## Provided material

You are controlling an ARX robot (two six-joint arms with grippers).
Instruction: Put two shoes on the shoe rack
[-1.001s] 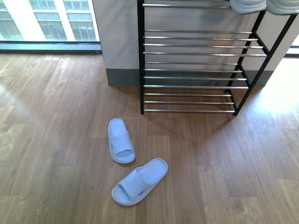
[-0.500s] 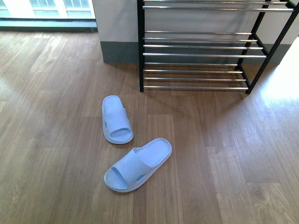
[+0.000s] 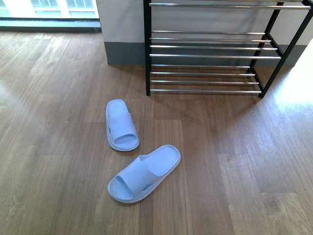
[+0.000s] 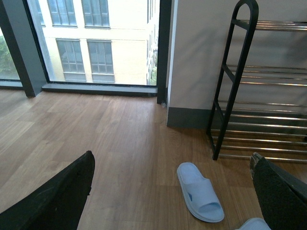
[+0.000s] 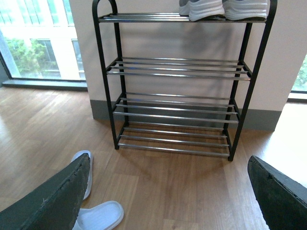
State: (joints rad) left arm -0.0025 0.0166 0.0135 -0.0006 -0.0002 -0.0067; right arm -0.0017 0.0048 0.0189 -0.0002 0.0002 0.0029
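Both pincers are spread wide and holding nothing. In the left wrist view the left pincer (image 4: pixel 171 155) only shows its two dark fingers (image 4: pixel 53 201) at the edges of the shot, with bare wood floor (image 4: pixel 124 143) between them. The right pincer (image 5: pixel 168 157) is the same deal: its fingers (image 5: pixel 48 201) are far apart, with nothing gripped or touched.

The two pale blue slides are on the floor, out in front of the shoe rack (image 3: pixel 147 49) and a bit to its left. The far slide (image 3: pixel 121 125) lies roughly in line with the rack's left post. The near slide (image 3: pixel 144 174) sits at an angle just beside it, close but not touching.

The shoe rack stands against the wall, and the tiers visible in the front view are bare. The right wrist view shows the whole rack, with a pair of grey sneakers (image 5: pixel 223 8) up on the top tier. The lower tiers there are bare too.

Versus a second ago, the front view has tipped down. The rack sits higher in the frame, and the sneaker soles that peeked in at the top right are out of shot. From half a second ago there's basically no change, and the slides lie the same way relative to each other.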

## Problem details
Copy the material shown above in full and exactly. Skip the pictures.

## Answer box
You are controlling an ARX robot (two six-joint arms with grippers).
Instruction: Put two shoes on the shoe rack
[-1.001s] 
[-0.500s] 
[+0.000s] 
[+0.000s] 
[+0.000s] 
State: (joints rad) left arm -0.0025 0.0166 0.0135 -0.0006 -0.0002 -0.0067; right arm -0.0017 0.0048 0.0189 -0.0002 0.0002 0.0029
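Both pincers are spread wide and holding nothing. In the left wrist view the left pincer (image 4: pixel 171 155) only shows its two dark fingers (image 4: pixel 53 201) at the edges of the shot, with bare wood floor (image 4: pixel 124 143) between them. The right pincer (image 5: pixel 168 157) is the same deal: its fingers (image 5: pixel 48 201) are far apart, with nothing gripped or touched.

The two pale blue slides are on the floor, out in front of the shoe rack (image 3: pixel 147 49) and a bit to its left. The far slide (image 3: pixel 121 125) lies roughly in line with the rack's left post. The near slide (image 3: pixel 144 174) sits at an angle just beside it, close but not touching.

The shoe rack stands against the wall, and the tiers visible in the front view are bare. The right wrist view shows the whole rack, with a pair of grey sneakers (image 5: pixel 223 8) up on the top tier. The lower tiers there are bare too.

Versus a second ago, the front view has tipped down. The rack sits higher in the frame, and the sneaker soles that peeked in at the top right are out of shot. From half a second ago there's basically no change, and the slides lie the same way relative to each other.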

Now the output is complete.